Indonesia Is Pushed to Ban Alcohol for Health of Bodies, if Not Souls (Excerpt)
Source: New York Times
By JOE COCHRANE
SEPT. 2, 2016
I.B. Agung Partha foresees an apocalypse, as he put it, on the Indonesian resort island of Bali.
The threat is not a plague of locusts, nor one of Bali’s dormant volcanos springing to life. It is in Jakarta, the Indonesian capital several hundred miles away, where Parliament is debating legislation that would ban beer, wine and spirits across the thousands of islands that make up this country.
For Bali, whose beaches, lush landscapes and cultural attractions drew four million visitors last year, the effect would be something like the end of the world, said Mr.

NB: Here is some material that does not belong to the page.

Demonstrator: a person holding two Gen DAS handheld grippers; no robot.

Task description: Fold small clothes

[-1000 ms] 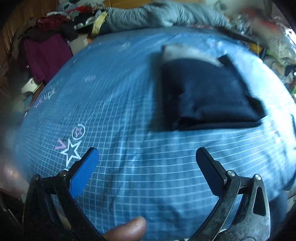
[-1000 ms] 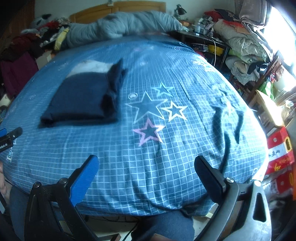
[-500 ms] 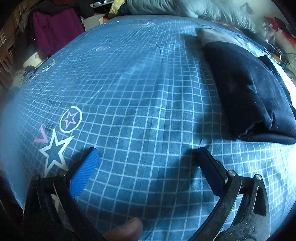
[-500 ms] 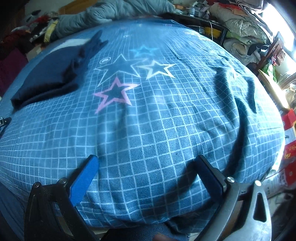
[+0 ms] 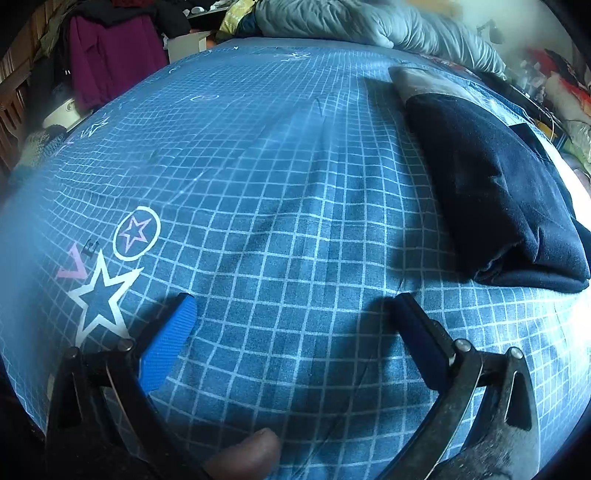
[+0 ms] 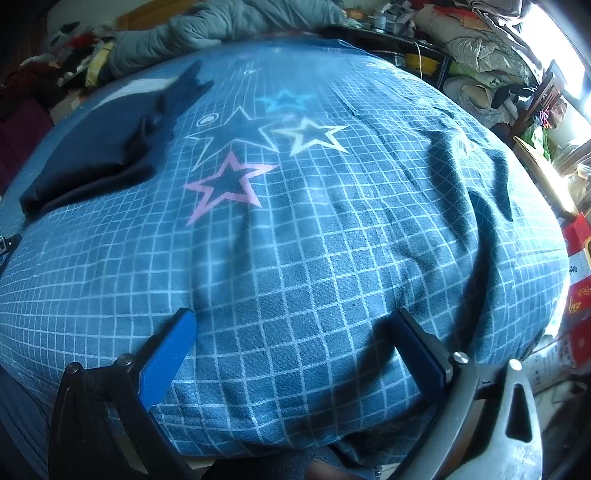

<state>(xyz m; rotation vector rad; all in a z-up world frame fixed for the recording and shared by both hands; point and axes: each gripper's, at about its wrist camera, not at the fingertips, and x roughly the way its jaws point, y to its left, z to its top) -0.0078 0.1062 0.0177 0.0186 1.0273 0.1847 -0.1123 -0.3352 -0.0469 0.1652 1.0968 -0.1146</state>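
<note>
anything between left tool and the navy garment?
Only bare checked bedsheet separates the left tool from the folded navy garment, per left wrist view.

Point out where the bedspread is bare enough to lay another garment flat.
Bare: the blue checked bedspread between the folded navy garment and the white-outlined star print; also right of the pink star. Crowded: the grey quilt at the far edge.

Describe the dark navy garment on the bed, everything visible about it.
The navy garment is a soft, fleece-like piece folded into a thick rectangular stack, layered edges showing at its near end. It lies flat on the blue grid-patterned bedspread, with a pale grey-white cloth peeking from under its far end. In the right wrist view, a loose part juts out at the far corner. Neither hand-held gripper touches it.
</note>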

Partha, the chairman of the Bali Tourism Board.
“Hotels have bars, restaurants have bars, and they serve alcohol – this is just part of tourism,” he said. “This bill is just no good.”
Alcohol bans have been proposed before in Indonesia, by the same Islamic political parties that are pushing the current bill. Their scripture-based arguments gained little traction in Indonesia’s multifaith society, which is mostly Muslim but has a secular government.
But this time, those parties have taken a new line: that alcohol should be banned for health reasons, not religious reasons. And a passive response to the legislation by Indonesia’s dominant secular parties, which could have quashed it months ago, has some worried that it could become law.